Tarif Impor AS Jadi Tekanan Baru, OJK Minta Lembaga Keuangan Waspada Risiko Global

6 hours ago 7

Liputan6.com, Jakarta - Ketua Otoritas Jasa Keuangan (OJK), Mahendra Siregar, menyoroti dampak serius dari kebijakan tarif impor terbaru yang diberlakukan Amerika Serikat terhadap sejumlah negara, termasuk Indonesia.

Oleh karena itu, OJK meminta seluruh lembaga jasa keuangan untuk meningkatkan kewaspadaan dan melakukan asesmen berkala terhadap dampak lanjutan dari ketegangan global. Penilaian risiko yang tepat dan cepat dianggap penting agar industri keuangan tidak terlambat mengambil langkah mitigasi.

"OJK juga meminta lembaga Jasa Keuangan untuk meneruskan dan melakukan assesment atas perkembangan terkini dan melakukan assesment lanjutan, sehingga diharapkan mampu mengambil langkah antisipatif untuk memitigasi potensi peningkatan resiko," kata Mahendra dalam Konferensi Pers RDKB Juni 2025, Selasa (8/7/2025).

Mahendra menjelaskan bahwa lembaga keuangan harus lebih proaktif dalam membaca situasi, terutama dalam menilai potensi peningkatan kredit bermasalah di tengah gejolak ekonomi global.

Selain itu, Mahendra menegaskan bahwa OJK akan terus melakukan pemantauan secara ketat terhadap perkembangan geopolitik dunia dan dampaknya terhadap pasar keuangan domestik.
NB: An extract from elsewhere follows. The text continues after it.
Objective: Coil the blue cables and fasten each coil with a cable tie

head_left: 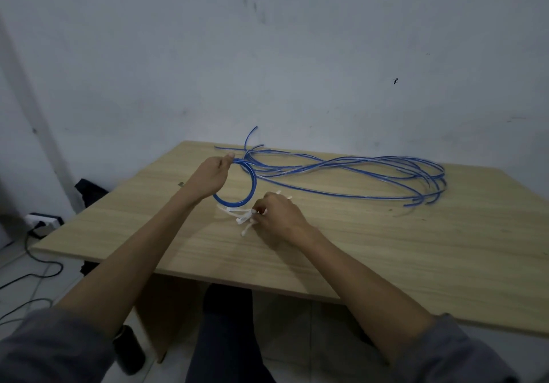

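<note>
My left hand (211, 174) grips a small blue cable coil (252, 186) at its top and holds it upright on the wooden table (386, 249). Just below the coil lies a small bunch of white cable ties (237, 215). My right hand (277, 215) rests on that bunch, its fingers curled and pinching the ties. Several loose blue cables (356, 168) sprawl in long loops across the back of the table, reaching to the far right.
A grey wall stands close behind the table. Left of the table on the floor are a white power strip (44, 220) and black cords (38, 267). A dark bottle (129, 350) stands on the floor by the table leg.
</note>
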Available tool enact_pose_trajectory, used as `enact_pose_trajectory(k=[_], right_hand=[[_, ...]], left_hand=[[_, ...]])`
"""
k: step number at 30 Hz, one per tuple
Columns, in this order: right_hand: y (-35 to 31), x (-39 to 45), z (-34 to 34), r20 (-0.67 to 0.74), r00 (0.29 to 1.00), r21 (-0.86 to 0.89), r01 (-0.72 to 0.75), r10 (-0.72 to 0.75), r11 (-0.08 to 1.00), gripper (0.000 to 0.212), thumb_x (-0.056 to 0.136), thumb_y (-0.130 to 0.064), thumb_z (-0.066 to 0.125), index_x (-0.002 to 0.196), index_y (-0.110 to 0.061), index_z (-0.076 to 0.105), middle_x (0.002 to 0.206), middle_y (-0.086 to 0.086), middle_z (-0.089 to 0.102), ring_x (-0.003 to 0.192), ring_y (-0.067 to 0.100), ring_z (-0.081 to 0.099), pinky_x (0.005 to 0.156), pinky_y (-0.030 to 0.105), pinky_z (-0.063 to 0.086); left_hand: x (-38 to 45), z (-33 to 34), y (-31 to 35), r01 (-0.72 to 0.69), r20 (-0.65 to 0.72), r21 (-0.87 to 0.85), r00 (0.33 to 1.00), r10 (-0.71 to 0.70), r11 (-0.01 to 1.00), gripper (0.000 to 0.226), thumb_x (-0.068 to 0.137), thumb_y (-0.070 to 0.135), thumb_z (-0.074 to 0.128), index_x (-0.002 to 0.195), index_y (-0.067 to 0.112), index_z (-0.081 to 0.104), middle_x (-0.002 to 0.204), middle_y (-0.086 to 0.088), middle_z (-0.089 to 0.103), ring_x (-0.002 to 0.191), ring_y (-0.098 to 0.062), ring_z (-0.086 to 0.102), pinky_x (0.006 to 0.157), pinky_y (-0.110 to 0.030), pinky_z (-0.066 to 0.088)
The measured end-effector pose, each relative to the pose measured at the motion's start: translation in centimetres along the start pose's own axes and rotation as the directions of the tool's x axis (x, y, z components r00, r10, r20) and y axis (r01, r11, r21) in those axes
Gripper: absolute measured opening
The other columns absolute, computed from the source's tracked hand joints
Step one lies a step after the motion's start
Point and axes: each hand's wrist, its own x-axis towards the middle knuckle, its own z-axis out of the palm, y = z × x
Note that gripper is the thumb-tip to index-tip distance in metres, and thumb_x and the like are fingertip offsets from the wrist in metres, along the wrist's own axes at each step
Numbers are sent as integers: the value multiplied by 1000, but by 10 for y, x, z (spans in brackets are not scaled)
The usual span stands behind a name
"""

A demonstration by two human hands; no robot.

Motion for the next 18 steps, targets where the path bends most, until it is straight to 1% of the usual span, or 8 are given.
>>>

Langkah ini bagian dari komitmen OJK dalam menjaga kepercayaan investor dan ketahanan industri keuangan.

"OJK mencermati dan melakukan asesment berkala terhadap perkembangan kondisi geopolitik global, yang berpotensi meningkatkan volatilitas pasar keuangan dan tentunya kinerja debitur sektor riil yang memiliki eksposur terhadap resiko terkait," jelasnya.

Dampak Penerapan Tarif Impor AS Terhadap RI

Lebih lanjut, Mahendra menyampaikan bahwa keputusan penerapan tarif impor sebesar 32% berpotensi menekan kinerja ekspor nasional, terutama produk-produk unggulan yang selama ini menjadi andalan di pasar global.

Kebijakan tarif tersebut hadir di tengah upaya pemulihan ekonomi global yang masih dibayangi oleh ketegangan geopolitik, seperti konflik di Timur Tengah. Kombinasi tekanan eksternal ini menimbulkan risiko berlapis bagi perekonomian nasional yang sangat bergantung pada ekspor sektor-sektor strategis.

"Ketidakpastian perdagangan utamanya Amerika Serikat dan Tiongkok sedikit menurun setelah tercapainya kerangka dagang kedua negara. Meskipun kita melihat pada perkembangan hari ini keputusan Amerika Serikat berkaitan dengan tingkat tarif kepada sejumlah negara-negara lain termasuk Indonesia," ujarnya.

Penguatan Ekspor Non-Komoditas Jadi Kunci Bertahan

Di sisi lain, data menunjukkan bahwa ekspor Indonesia mulai bergeser dari ketergantungan pada sektor tambang dan komoditas ke sektor pertanian dan manufaktur. Perubahan ini, menurut Mahendra, merupakan sinyal positif yang perlu diperkuat di tengah tekanan tarif dan perlambatan global.

Dalam tiga bulan terakhir, ekspor produk pertanian dan manufaktur menunjukkan pertumbuhan yang stabil. Hal ini berhasil menahan pelemahan neraca perdagangan Indonesia yang sempat tertekan.

"Kinerja ekspor menunjukkan perbaikan terutama didorong oleh pertumbuhan positif pada ekspor produk pertanian dan manufaktur dalam 3 bulan terakhir. Peningkatan ini berhasil mengimbangi penurunan yang terjadi pada ekspor produk pertambangan dan komoditas lainnya," pungkasnya.